Thursday, September 05, 2019

Index

Up/Down

%

Last

 

DJ Industrials

452.64

1.72%

26,808

S&P 500

43.26

1.47%

2,981

Nasdaq

150.78

1.89%

8,126

Russell 2000

34.77

2.34%

1,519

 

 

U.S. equities going parabolic in the early going, with the Dow Jones Industrial Average rising nearly 500-points in a broad based rally, while technology outperforms, leading the Nasdaq Composite higher by roughly 2% taking it back above the 8,100 level to it best levels since the end of July. The benchmark S&P 500 now moves within 2% of its all-time highs as financials also jump given the strong economic data today and subsequent spike in Treasury yields (10-year yield up over 10 bps to 1.58%). The jump in global stock markets comes on news that American and Chinese officials will hold new negotiations on trade in October, a day after stocks spiked with political tensions easing in Hong Kong, Italy though still quite disruptive in the UK (Brexit). Economic data lifting sentiment with ADP private payrolls solidly above views, ISM services topping views at 56.4 and non-farm productivity beat as well. Technology led by strength in software and semis (SOX +4% to new highs), as the industry seen among the top beneficiaries to improved trade negotiations news. The surge in stocks sending precious metal prices lower, while the dollar is mixed and energy names bounce with oil prices.

 

Treasuries, Currencies and Commodities

·     In currency markets, the U.S. dollar was mixed, rising sharply (+0.65%) against the safe-haven Japanese yen (back above the 107 level) to its best level since early August as investors rotate into riskier assets, but down against the Canadian dollar, euro and Pound. U.S. data this morning a positive for the buck which is pulling back from two-year highs on Tuesday.

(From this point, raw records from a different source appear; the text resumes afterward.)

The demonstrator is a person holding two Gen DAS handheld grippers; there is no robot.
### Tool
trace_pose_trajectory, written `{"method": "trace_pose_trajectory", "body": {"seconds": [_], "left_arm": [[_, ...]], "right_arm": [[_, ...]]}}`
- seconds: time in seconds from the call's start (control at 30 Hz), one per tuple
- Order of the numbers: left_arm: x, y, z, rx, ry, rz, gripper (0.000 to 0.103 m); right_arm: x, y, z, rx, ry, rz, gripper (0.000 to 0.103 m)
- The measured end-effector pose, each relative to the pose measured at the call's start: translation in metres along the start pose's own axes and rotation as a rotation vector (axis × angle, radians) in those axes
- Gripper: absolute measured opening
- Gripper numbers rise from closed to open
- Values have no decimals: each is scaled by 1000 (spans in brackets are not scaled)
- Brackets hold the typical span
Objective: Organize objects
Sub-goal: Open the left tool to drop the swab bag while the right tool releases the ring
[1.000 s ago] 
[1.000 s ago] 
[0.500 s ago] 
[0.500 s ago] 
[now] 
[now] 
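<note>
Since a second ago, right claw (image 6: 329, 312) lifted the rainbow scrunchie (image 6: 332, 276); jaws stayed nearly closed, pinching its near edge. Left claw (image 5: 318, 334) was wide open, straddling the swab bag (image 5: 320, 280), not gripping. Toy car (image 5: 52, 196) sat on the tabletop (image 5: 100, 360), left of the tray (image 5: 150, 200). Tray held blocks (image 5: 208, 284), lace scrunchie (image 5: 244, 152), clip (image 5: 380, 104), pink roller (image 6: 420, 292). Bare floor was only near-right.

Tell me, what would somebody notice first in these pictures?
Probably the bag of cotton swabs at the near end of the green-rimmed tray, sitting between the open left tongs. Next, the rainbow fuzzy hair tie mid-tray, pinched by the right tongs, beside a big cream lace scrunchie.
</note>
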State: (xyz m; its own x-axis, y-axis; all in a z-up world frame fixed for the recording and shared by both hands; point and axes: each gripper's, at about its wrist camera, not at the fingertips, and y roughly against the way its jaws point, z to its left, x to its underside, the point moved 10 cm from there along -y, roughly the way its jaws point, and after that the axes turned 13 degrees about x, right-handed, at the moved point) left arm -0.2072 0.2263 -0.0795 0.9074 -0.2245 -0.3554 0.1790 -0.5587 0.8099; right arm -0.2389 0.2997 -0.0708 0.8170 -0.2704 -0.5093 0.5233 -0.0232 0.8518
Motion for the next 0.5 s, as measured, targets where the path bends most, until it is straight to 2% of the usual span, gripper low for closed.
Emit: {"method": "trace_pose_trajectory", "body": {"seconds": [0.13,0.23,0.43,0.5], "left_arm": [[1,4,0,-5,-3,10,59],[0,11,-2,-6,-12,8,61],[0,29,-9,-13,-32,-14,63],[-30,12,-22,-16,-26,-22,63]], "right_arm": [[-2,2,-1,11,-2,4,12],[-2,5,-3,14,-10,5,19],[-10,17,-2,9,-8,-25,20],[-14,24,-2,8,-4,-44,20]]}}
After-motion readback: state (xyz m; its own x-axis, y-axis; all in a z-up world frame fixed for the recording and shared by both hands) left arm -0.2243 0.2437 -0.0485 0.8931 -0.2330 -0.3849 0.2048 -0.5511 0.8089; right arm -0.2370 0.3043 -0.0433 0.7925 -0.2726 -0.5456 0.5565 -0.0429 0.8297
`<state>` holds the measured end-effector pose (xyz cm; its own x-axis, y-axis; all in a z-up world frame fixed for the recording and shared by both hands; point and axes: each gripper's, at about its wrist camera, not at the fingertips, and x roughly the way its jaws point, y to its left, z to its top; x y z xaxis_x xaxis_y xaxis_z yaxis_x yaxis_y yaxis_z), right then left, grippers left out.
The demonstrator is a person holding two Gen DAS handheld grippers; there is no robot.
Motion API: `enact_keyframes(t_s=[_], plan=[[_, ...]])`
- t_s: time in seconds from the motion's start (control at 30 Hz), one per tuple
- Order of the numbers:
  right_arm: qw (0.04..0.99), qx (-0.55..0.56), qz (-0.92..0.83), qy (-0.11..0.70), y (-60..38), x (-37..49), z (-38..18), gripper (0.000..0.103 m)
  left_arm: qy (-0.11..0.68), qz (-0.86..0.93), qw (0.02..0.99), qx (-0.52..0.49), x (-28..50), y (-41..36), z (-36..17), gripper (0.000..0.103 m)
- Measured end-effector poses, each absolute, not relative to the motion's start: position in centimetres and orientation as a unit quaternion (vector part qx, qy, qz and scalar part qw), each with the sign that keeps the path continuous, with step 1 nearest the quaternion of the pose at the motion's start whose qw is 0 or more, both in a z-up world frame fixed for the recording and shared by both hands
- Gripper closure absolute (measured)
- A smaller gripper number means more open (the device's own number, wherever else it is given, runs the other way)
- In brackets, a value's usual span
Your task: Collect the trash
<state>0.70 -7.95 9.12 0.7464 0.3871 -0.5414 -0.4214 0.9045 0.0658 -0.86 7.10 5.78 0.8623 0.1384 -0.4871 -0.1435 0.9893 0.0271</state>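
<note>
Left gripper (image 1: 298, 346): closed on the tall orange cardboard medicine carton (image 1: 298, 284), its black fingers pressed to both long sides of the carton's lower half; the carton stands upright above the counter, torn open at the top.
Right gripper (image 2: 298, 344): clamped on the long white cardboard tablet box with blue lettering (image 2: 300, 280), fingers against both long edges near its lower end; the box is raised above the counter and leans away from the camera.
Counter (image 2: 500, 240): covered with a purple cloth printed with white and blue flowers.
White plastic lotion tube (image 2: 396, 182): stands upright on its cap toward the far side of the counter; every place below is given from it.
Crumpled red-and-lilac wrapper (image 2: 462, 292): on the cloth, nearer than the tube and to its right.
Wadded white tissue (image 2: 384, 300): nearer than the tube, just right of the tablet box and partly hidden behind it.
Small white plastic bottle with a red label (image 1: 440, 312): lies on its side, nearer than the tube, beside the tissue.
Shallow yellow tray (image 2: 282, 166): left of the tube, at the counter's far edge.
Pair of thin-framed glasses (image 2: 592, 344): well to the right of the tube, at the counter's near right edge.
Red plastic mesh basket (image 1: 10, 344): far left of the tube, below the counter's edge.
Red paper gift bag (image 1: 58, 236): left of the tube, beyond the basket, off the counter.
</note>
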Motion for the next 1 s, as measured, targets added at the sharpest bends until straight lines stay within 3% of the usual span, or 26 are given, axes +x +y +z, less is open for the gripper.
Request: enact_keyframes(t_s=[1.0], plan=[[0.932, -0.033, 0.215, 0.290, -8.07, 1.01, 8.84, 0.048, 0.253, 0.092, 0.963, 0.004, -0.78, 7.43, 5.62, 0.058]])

·     Commodity prices mixed as precious metal prices fall from multi-year highs, with gold down over 2% amid the “risk-on” market mentality early, pressuring safe-haven and defensive asset classes that have risen over the last few weeks

·     Treasury market’s plunge as yield surge given the strong economic data (potentially lessens aggressive stance to cut rates by the Fed), better trade news (prompting stocks to rally), as the 10-year yield rises to 1.58%, up 11bps now about 2 bps above the 2-yr yield of 1.56%, marking the 3rd straight day the yield curve not inverted. Global bond yields also bouncing as stocks surge on trade hopes, with the German 30-year yield turning positive for the first time in a month

 

Economic Data

·     August ADP private payrolls reported at 195K vs. est. rise of 148K; July revised by -14K to 142K from 156K as reported last month. The goods sector increased 11k, with an 8k rise in manufacturing and 6k gain in construction. The service sector added 184k jobs, led by education with a 58k jump, followed by a 42k gain in leisure, and a 39k pop in trade/transport.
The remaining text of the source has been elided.